Aan de Voorzitter van de Tweede Kamer der Staten-Generaal
Den Haag, 14 april 2010
Op 18 juni 2009 (Handelingen der Kamer II, vergaderjaar 2008–2009, nr. 97, blz. 7681-7702) is in uw Kamer het wetsvoorstel Versterking besturing (Kamerstukken II, 2008–2009, 31 821) plenair behandeld. Van dit wetsvoorstel maakte het onderwerp «verhaalsrecht voor studenten» deel uit.
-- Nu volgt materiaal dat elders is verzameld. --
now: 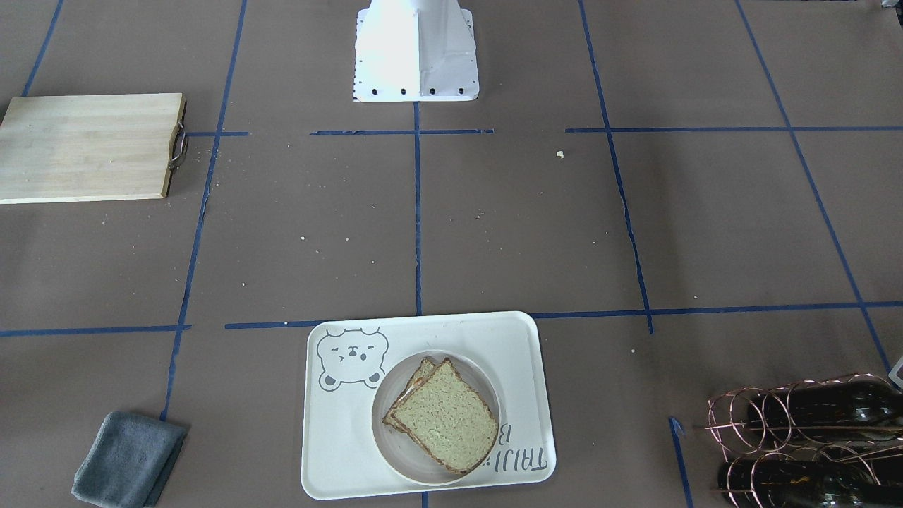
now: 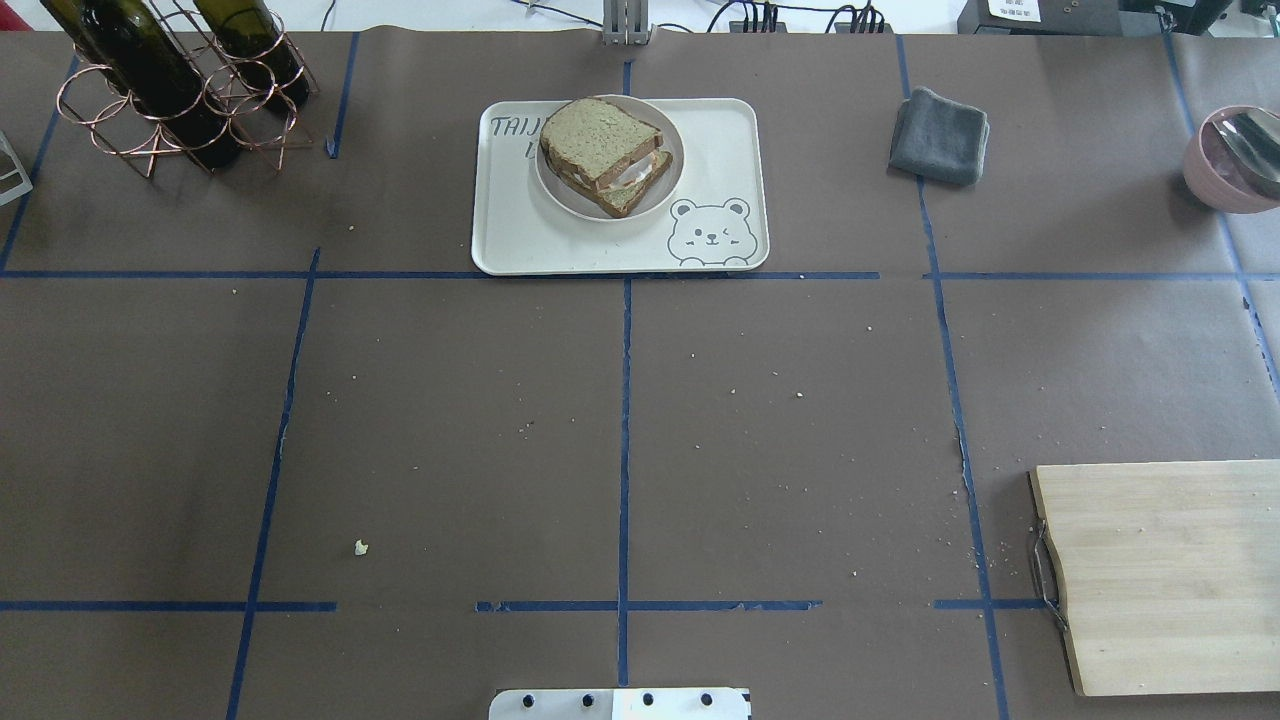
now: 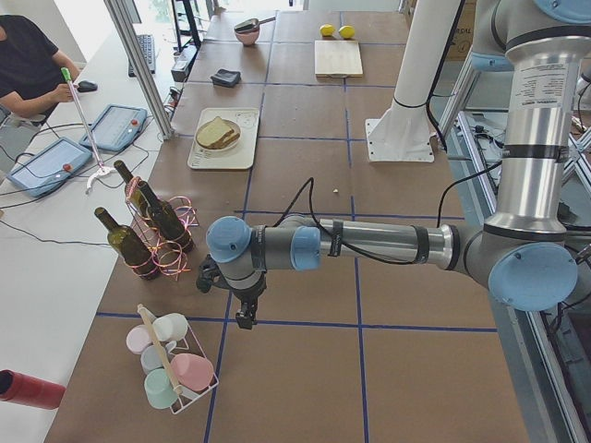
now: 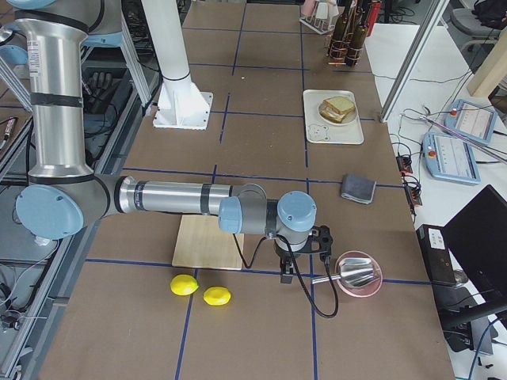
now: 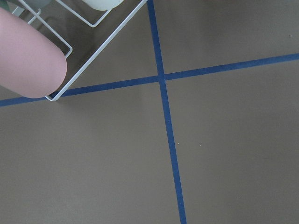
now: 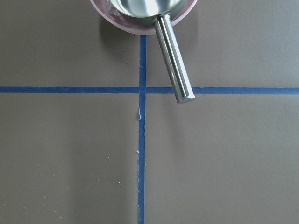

Daarmee zou aan studenten een recht op teruggave van het collegegeld worden geboden indien de instelling haar verplichtingen aan de student en de jegens de student gewekte verwachtingen niet zou nakomen. Over dit onderwerp is uitvoerig en kritisch gedebatteerd. Daarbij zijn onder meer de juridisering en administratieve lasten, de mogelijke aantasting van de academische gemeenschap en de kosten aan de orde geweest. Dit heeft ertoe geleid dat het verhaalsrecht uit het wetsvoorstel is geamendeerd, onder gelijktijdige aanvaarding van een motie waarin de minister verzocht werd om met een afzonderlijk wetsvoorstel te komen (Kamerstukken II, 2008–2009, 31 821, 69). Naar aanleiding van deze motie heeft toenmalig minister Plasterk toegezegd om voor juli 2010 een wetsvoorstel bij uw Kamer in te dienen, waarin een en ander zou zijn uitgewerkt.
Het indienen van een dergelijk wetsvoorstel strookt naar mijn oordeel niet met de demissionaire status van het huidige kabinet. Om die reden meen ik dat het besluit over de indiening van een dergelijk wetsvoorstel overgelaten dient te worden aan een nieuw kabinet.